### Exercise instructions
Look below for the line containing "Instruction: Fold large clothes" and the line containing "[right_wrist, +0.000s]", then set down both and every line between them exactly, without pictures.

### Data block
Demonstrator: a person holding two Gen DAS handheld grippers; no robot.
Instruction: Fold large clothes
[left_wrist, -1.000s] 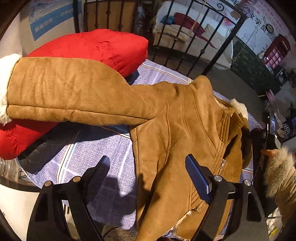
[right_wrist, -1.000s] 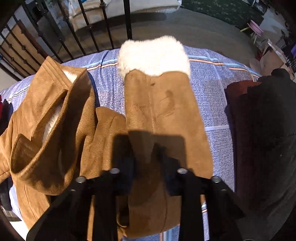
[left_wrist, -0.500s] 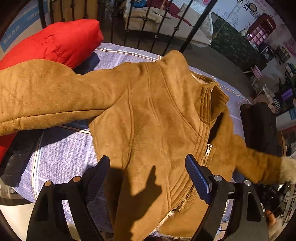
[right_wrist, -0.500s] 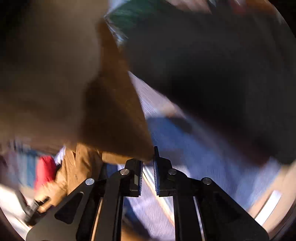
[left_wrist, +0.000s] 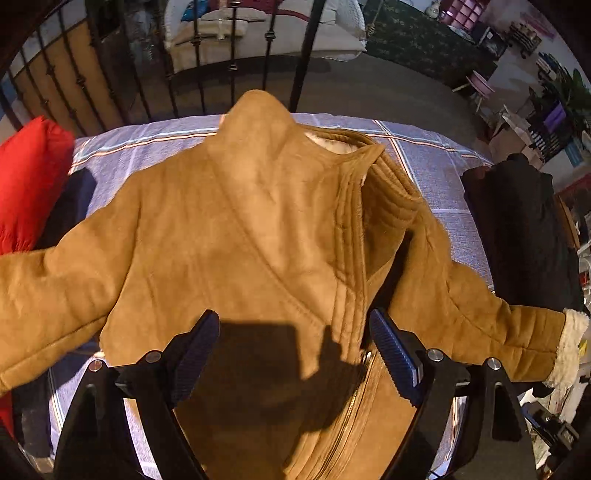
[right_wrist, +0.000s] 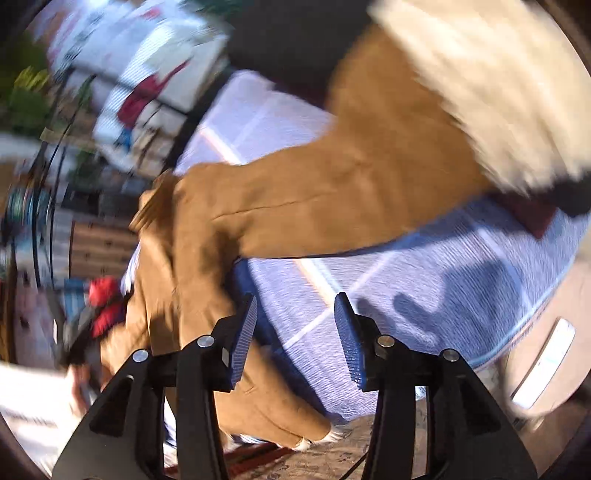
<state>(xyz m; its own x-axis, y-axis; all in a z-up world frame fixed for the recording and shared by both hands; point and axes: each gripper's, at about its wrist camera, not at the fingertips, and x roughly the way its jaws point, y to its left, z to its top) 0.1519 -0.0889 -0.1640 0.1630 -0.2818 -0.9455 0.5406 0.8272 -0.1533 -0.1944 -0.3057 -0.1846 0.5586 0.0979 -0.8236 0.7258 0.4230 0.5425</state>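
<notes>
A tan suede jacket (left_wrist: 258, 236) with cream fleece lining lies front up on a blue checked bedspread (left_wrist: 436, 173), both sleeves spread out sideways. Its right sleeve ends in a fleece cuff (left_wrist: 570, 347). My left gripper (left_wrist: 293, 350) is open and empty above the jacket's lower front, near the zipper. In the blurred right wrist view the jacket (right_wrist: 229, 221) lies to the left and its sleeve (right_wrist: 369, 192) stretches across the top to the cuff (right_wrist: 491, 96). My right gripper (right_wrist: 295, 332) is open and empty above bare bedspread (right_wrist: 424, 295).
A red padded garment (left_wrist: 26, 184) lies at the bed's left edge. A dark garment (left_wrist: 517, 229) lies at the right edge. A black metal bed rail (left_wrist: 229, 62) stands behind the bed. The floor shows below the bed's near edge (right_wrist: 314, 461).
My right gripper let go of the sleeve, opened, and swung away to the side of the bed. The sleeve now lies stretched out. My left gripper moved right, over the jacket's front.
</notes>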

### Finished exercise
Instruction: Fold large clothes
[left_wrist, -1.000s] 
[right_wrist, -1.000s] 
[left_wrist, -0.500s] 
[right_wrist, -0.500s] 
[left_wrist, +0.000s] 
[right_wrist, +0.000s] 

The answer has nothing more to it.